Technology Trends and Your Business
There’s a good reason the market for crystal balls never took off. Predicting the future is next to impossible. That’s unfortunate for businesses striving to gain a competitive edge or to at least make the right decisions to ensure their success in an uncertain, always-changing world.
What is possible, however, is to identify trends in technology, business practices, and leadership practices that will drive – and potentially transform – organizations. The ultimate outcomes of these trends may be difficult to determine, but knowing what the major influences on businesses and their markets will be over the next few years can help organizational leaders better plan their next steps. And the good thing about it: it doesn’t require a crystal ball.

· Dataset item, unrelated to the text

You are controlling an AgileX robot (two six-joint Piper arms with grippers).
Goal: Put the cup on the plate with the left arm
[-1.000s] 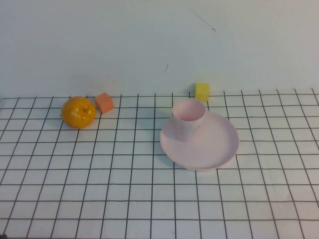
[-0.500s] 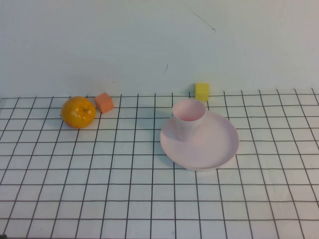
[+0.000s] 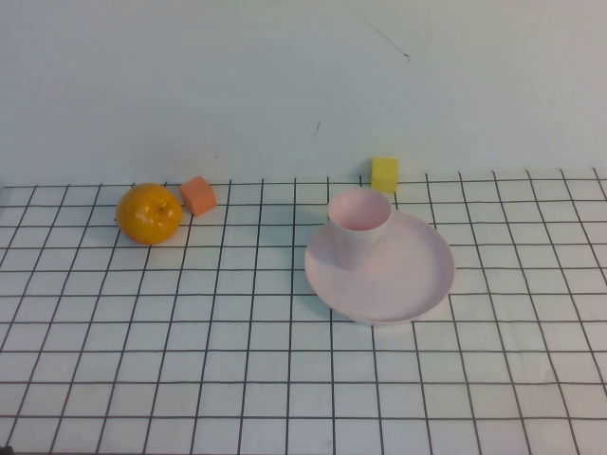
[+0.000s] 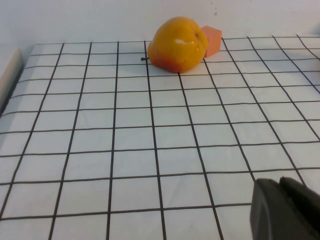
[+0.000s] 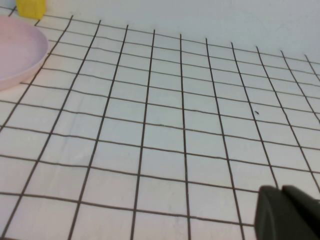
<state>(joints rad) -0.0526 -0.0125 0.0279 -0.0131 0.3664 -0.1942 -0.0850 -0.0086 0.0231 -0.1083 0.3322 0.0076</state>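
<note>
The pale pink cup (image 3: pixel 359 226) stands upright on the back left part of the pale pink plate (image 3: pixel 408 284), right of the table's middle. Neither arm shows in the high view. In the left wrist view my left gripper (image 4: pixel 280 182) is low over bare grid cloth, its dark fingers together and empty, well short of the orange fruit. In the right wrist view my right gripper (image 5: pixel 281 189) is also shut and empty over bare cloth, with the plate's rim (image 5: pixel 20 60) far off at the picture's edge.
An orange fruit (image 3: pixel 149 213) lies at the back left, with a small orange-red cube (image 3: pixel 198 195) beside it; both show in the left wrist view, fruit (image 4: pixel 177 44) and cube (image 4: pixel 211 40). A yellow cube (image 3: pixel 384 174) sits behind the plate.
</note>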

Research, analysis, and interviews with thought leaders and industry experts can provide useful insights regarding future trends. That’s why they were among the key resources used by the team at Ball State University’s Center for Information and Communications Sciences in developing the CICS 2021 Horizon Report: Technology Trends That Will Shape the Next Decade.
Unlike many reports that focus on statistics, the Horizon Report takes both a broad and close look at 10 trends that are anticipated to have a profound impact across all industries. The report includes sections for each trend that cover what the subject matter at the heart of the trend is, how it works, who’s doing it, why it’s significant, what the downsides are, and where it’s going, along with professional insights from thought leaders.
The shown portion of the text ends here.